Calculating pay increases is an important element of personal financial management. It permits you to evaluate how your pay is keeping pace both with inflation and with your own goals and objectives. A relatively straightforward exercise, calculating a pay increase is nevertheless frequently misunderstood, as are the reasons for doing so.
Determine the Amount of the Increase
Subtract your old pay rate from your new rate to determine the dollar amount of the increase. For example, if you are currently making $40,000 annually and your new salary will be $42,000, the dollar amount of the increase is $42,000 - $40,000 = $2,000. The concept is the same if you earn an hourly wage. For instance, if your old hourly rate was $11.75 and your new rate is $12.50, the amount of the increase is $12.50 - $11.75 = $0.75.
Divide the dollar amount of the increase by your old salary to determine the percentage increase. For the example in Step 1, the salary increase percentage is $2,000/$40,000 = 5 percent.

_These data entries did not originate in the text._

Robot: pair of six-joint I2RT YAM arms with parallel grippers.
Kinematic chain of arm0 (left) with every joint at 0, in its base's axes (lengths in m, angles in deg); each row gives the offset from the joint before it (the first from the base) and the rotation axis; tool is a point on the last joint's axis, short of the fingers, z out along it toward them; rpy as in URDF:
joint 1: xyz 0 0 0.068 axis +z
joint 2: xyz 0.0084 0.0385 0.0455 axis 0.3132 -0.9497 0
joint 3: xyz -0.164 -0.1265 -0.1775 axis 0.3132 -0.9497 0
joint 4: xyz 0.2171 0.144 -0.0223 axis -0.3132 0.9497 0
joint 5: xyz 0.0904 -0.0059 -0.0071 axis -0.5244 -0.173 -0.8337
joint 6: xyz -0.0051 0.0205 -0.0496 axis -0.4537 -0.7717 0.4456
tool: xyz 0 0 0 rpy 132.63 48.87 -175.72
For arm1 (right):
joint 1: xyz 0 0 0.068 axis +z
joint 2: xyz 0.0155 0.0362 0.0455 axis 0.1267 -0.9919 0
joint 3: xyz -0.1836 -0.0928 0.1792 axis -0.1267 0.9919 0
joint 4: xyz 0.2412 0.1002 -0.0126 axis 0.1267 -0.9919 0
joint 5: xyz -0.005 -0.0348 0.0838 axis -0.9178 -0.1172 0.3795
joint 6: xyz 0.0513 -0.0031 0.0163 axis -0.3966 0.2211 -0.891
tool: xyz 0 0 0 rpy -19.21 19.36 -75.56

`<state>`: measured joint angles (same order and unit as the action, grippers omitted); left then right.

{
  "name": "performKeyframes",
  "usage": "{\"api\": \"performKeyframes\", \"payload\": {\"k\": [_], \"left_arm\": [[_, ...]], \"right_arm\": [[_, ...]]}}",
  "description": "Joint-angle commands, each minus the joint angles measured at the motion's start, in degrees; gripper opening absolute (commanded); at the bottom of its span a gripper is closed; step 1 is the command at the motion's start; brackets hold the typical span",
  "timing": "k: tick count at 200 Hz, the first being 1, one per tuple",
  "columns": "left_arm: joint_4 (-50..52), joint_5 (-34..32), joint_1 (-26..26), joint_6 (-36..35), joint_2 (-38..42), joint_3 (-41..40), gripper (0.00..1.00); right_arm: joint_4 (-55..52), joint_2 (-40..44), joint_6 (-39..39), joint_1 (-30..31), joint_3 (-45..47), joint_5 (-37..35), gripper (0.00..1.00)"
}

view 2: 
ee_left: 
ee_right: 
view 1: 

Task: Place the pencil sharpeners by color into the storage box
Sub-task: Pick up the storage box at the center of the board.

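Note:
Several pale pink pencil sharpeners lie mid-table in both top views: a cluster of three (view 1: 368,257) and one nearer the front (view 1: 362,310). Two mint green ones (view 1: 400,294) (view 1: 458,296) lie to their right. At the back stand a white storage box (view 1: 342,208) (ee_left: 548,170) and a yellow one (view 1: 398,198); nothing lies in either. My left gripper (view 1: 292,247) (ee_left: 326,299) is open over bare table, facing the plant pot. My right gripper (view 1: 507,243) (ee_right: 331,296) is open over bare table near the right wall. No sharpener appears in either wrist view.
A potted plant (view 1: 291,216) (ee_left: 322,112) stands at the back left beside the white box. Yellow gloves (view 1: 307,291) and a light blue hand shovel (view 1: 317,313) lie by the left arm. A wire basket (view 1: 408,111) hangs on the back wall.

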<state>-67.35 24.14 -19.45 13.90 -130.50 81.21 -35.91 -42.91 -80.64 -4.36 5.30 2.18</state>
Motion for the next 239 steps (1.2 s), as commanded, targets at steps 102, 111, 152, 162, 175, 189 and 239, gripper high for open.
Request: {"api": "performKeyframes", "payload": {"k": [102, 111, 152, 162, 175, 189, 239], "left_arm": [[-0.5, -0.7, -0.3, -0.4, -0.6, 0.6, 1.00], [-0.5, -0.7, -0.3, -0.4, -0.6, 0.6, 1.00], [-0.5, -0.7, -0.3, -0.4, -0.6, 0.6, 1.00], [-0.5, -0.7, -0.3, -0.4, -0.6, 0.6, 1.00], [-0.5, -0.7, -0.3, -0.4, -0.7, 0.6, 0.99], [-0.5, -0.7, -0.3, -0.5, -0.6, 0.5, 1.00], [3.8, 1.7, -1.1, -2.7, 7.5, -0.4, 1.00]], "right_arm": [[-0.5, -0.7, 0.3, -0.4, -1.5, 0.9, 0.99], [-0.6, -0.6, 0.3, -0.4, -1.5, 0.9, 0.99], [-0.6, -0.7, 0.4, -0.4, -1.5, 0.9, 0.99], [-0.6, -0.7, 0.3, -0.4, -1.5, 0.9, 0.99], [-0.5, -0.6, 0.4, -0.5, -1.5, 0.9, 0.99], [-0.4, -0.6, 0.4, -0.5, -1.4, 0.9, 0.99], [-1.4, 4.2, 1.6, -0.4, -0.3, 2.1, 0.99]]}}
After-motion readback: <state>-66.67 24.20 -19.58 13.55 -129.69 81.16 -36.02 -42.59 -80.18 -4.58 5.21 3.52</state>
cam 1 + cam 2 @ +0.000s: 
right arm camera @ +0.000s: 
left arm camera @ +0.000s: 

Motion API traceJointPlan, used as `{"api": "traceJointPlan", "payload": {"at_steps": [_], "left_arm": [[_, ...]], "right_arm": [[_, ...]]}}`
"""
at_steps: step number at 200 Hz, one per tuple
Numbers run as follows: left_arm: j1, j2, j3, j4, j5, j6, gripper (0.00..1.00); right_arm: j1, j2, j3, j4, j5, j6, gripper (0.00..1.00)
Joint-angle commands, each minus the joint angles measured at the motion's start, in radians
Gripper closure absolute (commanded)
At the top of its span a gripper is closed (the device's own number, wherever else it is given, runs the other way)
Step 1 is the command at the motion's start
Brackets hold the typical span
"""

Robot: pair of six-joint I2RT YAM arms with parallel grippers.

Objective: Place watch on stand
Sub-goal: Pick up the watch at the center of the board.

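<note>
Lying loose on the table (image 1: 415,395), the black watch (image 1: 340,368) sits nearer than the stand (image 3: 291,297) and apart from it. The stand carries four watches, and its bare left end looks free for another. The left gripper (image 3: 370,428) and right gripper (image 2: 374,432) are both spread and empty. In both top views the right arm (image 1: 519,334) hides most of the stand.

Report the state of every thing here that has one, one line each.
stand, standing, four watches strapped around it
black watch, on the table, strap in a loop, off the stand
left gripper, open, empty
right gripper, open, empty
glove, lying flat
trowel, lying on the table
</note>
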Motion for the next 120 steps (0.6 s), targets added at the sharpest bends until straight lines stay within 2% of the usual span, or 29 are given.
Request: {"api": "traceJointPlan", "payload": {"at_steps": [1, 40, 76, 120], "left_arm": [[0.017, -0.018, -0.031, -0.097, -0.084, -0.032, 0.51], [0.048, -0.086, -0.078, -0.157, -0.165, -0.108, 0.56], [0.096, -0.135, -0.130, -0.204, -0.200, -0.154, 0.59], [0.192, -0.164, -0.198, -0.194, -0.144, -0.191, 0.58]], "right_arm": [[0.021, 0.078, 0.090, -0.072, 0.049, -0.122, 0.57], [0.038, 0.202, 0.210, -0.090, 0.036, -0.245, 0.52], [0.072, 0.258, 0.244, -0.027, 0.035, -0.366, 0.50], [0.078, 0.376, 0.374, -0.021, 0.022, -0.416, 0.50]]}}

The hourly wage percentage increase is $0.75/$11.75 = 6.38 percent.
Benchmark your salary increase to inflation and raises received by your peers. If the rate of inflation exceeds the increase percentage, your purchasing power is likely declining. You may also want to compare the growth in your pay with that of your peers. Finally, if you have a career plan mapped out, you should also consult that to see if your new pay is about what you expected it to be at this point.
Remember that pay increases are cumulative, and bonuses are not. If you receive bonuses but no increase in your base pay, your purchasing power is declining whenever inflation is above 0 percent. At the very least, you want your regular pay to keep pace with inflation.